Before I continue with R, I discovered another issue. When I started to process the data sets I obtained the Lat, Lon for each of the cities. I have used the spatial component of Neo4j before in a Java application. I was disappointed to discover that py2Neo doesn’t support this yet. The Neo4j Python REST Client does have support. Since spatial indexes can be added to existing data its not a big deal.
Having read Nicole White’s writings on Neo4j(http://nicolewhite.github.io/) and R I was excited to see how R works with Neo4j.
R and Neo4j
Having used R for spatial analysis I was curious to see what could be done with R and the Tycho data. I have yet to add spatial indexes but there is still a lot of other operations that don’t need spatial.
I am using R-Studio. RNeo4j can be found at http://nicolewhite.github.io/RNeo4j/. The instructions for installation work well. Following the examples given with the install I was able to run a simple query and obtain a data frame.
create a connection
graph = startGraph("http://localhost:7474/db/data)"
This just tells me that the connection is good.
Define a query. Here I am using one that just returns the list of states.
The first time I tried to run the query just as it was in Python.

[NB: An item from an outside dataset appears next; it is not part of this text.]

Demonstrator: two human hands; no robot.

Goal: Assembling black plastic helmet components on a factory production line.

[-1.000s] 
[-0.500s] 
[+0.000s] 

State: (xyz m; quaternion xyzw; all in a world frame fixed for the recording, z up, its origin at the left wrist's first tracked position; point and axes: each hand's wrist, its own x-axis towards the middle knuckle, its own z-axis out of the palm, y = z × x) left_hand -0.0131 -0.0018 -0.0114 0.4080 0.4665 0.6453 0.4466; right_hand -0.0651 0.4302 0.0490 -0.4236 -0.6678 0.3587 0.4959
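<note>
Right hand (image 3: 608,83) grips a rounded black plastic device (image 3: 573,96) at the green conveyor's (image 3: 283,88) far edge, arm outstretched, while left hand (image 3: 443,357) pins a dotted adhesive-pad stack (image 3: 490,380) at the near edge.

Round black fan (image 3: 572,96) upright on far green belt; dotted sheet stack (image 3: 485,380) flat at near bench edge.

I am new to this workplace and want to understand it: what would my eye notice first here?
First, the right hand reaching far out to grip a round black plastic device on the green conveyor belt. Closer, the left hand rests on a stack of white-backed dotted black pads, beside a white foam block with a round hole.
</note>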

query = "MATCH (n:`State`) RETURN n"
I received this strange error:
Error in as.data.frame.list(value, row.names = rlabs) :
supplied 54 row names for 1 rows
Nicole was quick to point out that to use Cypher to return nodes you should use getNodes(). For relations use getRels().
The new query:
"MATCH (n:State) RETURN n.description"
Now running the query there is no error and I get a list of states.
df = cypher(graph, query)
Display the results
and so on
"MATCH (n:Case) RETURN n.year" returns too much data to print out. Instead I filtered the data to a date range,n.year > 1900 and n.year 1900 and n.year < 1950 RETURN n.year,count(*) as count”
Looking at rows of data is okay but what I really wanted was something visual.
Again, Nicole’s site has examples of plotting. I started with plot().
This took a bit of experimenting to get it right.
plot(df,xlab="year",ylab="count",main="CASES counts, all states, between 1900 and 1950" )
This is more like it. What else is there?
The command below took a while to get correct. The aes() function wasn’t clear, but an explanation from here(http://docs.ggplot2.org/0.9.3/aes.html) helped. There are enough examples already that explain ggplot that I am not going into details.
ggplot(df, aes(x = n.year, y =count))+geom_bar(stat = "identity",fill = "darkblue") + coord_flip() +labs(x = "Year", y = "Count", title = "Count of MEASLES over the entire range") +theme(axis.text = element_text(size = 12, color = "black"), axis.title = element_text(size = 14, color = "black"), plot.title = element_text(size = 16, color = "black"))
With my confidence up, time to try something more interesting, more R like.
The query below returns all cases of the disease Measles. I want to try and fit a linear model to the results.
"match (d:Disease)<-[:CASE_OF]-(dt:Case)--(ct:City)(st:State) where d.description ="MEASLES" return dt.year,count(*) as count"
It is interesting to see the differences between the states. Most of the queries showed a peak around the 1920’s and then a decline. I have found some information that indicates a peak or elevated number of cases reported in the 1920’s. The data would match that. What seems to be up for discussion is why. I am not an epidemiologist so I won’t go any further.